Most modern instruments require operation through host computer software for convenient debugging and ease of use. This inherently involves communication. Based on several devices he has developed, the author has summarized a general approach to writing communication programs, covering both host and slave ends.

　　1. Custom Data Communication Protocol

　　The data protocol discussed here refers to the format of communication data packets built upon the physical layer. The physical layer of communication refers to common methods such as RS232, RS485, infrared, fiber optic, wireless, and so on. At this layer, the low-level software provides two basic operations: sending a byte of data and receiving a byte of data. All data protocols are built upon these two operations.
Data in communication is often transmitted in the form of data packets, which we refer to as a data frame. Similar to TCP/IP protocols in network communication, a relatively reliable communication protocol typically includes the following components: frame header, address information, data type, data length, data block, checksum, and frame tail.

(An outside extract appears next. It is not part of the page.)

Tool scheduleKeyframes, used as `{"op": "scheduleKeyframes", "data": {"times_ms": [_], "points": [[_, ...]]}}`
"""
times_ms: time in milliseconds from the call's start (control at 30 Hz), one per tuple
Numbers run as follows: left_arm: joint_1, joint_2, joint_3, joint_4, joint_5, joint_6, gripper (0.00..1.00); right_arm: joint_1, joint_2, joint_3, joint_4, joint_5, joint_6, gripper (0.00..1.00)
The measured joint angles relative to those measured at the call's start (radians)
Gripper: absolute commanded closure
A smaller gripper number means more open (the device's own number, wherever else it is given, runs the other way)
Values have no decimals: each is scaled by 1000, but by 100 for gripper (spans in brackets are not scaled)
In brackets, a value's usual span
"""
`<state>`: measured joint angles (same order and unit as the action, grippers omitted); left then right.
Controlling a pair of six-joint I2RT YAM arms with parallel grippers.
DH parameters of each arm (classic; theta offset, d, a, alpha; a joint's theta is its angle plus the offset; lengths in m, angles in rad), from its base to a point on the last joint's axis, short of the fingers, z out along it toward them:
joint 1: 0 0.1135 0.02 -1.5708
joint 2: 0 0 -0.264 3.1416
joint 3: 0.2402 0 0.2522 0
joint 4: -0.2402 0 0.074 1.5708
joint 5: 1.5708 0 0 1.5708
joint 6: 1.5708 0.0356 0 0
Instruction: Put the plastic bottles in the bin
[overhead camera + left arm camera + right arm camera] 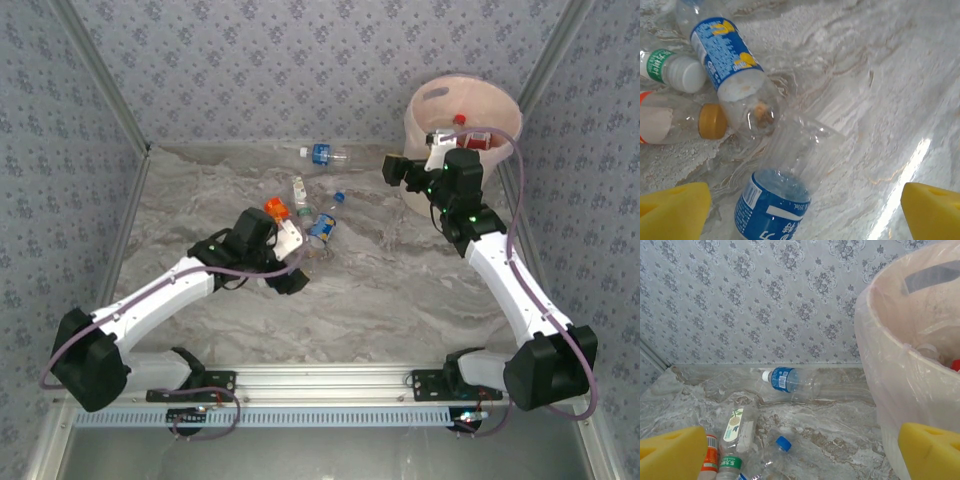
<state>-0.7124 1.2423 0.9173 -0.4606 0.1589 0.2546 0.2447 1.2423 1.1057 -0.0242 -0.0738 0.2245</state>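
While my left jaws are hanging spread over a blue-labelled bottle (767, 210), my right jaws are gaping beside the bin (890, 390).

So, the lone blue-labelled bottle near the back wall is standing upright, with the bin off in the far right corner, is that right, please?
Not quite: the blue-labelled bottle near the back wall lies on its side, not upright, as the right wrist view shows. The bin is indeed in the far right corner.
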Motion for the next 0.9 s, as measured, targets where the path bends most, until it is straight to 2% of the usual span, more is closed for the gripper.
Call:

　 　The frame header and frame tail are used to determine the completeness of the data packet. They usually consist of a fixed length of specific bytes. The requirement is that the bit error rate for identifying data packets in the entire data link should be as low as possible. This means minimizing the chance of matching the characteristic bytes of the frame header and frame tail within the entire data stream. There are generally two approaches: first, reduce the probability of matching characteristic bytes; second, increase the length of characteristic bytes. The first method is usually chosen when the data in the entire data link is not random and is predictable, allowing the characteristic words for the frame header and frame tail to be artificially selected to avoid matches, thereby reducing the probability of matching characteristic bytes. The second method is more general and suitable for situations where data is random. Increasing the length of characteristic bytes reduces the matching probability, and although it cannot completely avoid matching, it significantly lowers the chances. If a match does occur, it can also be detected by the checksum. Therefore, this approach is quite reliable in most cases.

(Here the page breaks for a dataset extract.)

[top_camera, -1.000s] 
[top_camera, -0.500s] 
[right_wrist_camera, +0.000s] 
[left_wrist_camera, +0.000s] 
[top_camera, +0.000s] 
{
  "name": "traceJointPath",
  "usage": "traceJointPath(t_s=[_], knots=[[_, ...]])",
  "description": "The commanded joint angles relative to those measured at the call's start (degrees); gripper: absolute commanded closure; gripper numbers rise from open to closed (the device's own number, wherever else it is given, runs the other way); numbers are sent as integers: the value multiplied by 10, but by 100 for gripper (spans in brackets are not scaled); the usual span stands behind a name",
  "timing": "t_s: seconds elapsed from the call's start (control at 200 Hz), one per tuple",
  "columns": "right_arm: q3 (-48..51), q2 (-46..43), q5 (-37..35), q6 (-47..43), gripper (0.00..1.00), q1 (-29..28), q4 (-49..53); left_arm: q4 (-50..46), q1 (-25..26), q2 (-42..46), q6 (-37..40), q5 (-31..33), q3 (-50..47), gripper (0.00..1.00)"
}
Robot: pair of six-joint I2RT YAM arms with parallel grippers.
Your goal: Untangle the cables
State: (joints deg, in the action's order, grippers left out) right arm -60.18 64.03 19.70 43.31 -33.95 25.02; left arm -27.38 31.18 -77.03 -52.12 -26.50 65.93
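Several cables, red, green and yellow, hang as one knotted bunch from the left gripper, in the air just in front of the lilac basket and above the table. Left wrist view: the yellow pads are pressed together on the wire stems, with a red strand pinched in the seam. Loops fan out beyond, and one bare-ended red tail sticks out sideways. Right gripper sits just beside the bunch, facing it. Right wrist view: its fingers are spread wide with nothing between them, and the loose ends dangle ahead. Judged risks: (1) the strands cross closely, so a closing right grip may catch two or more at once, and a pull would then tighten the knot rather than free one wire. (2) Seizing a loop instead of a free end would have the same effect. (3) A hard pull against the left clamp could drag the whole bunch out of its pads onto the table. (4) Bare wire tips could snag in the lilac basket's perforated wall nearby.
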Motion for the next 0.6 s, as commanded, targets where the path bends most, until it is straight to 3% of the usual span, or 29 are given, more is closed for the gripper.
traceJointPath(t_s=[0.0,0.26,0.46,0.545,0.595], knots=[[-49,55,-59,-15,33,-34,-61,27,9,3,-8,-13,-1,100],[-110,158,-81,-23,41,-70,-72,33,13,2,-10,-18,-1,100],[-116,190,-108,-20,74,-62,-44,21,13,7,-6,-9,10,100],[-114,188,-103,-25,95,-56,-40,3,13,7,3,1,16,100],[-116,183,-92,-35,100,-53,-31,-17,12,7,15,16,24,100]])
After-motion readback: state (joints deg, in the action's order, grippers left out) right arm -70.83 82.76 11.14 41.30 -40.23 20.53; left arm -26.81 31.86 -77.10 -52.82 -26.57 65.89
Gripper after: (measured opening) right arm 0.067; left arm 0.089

　　Address information is primarily used in multi-device communication to identify different communication terminals based on their unique addresses. In a one-to-many communication system, it may only include destination address information. Including both source and destination addresses is suitable for many-to-many communication systems.

　　Data type, data length, and data block constitute the main data part. The data type identifies whether the subsequent data is a command or actual data. The data length indicates the number of valid data bytes.

　　The checksum is used to verify the integrity and correctness of the data. It is typically derived from calculations involving the data type, data length, and data block. The simplest approach is to perform a cumulative sum on the data segment, while more complex methods might involve CRC calculations, etc., chosen based on requirements for calculation speed, fault tolerance, and other factors.

　　2. Data Transmission in Host and Slave

　　The physical communication layer provides two basic operational functions, and sending a single byte of data forms the basis of data transmission. Sending a data packet simply involves transmitting all bytes within the packet one by one in sequence. Of course, there are different methods for transmission.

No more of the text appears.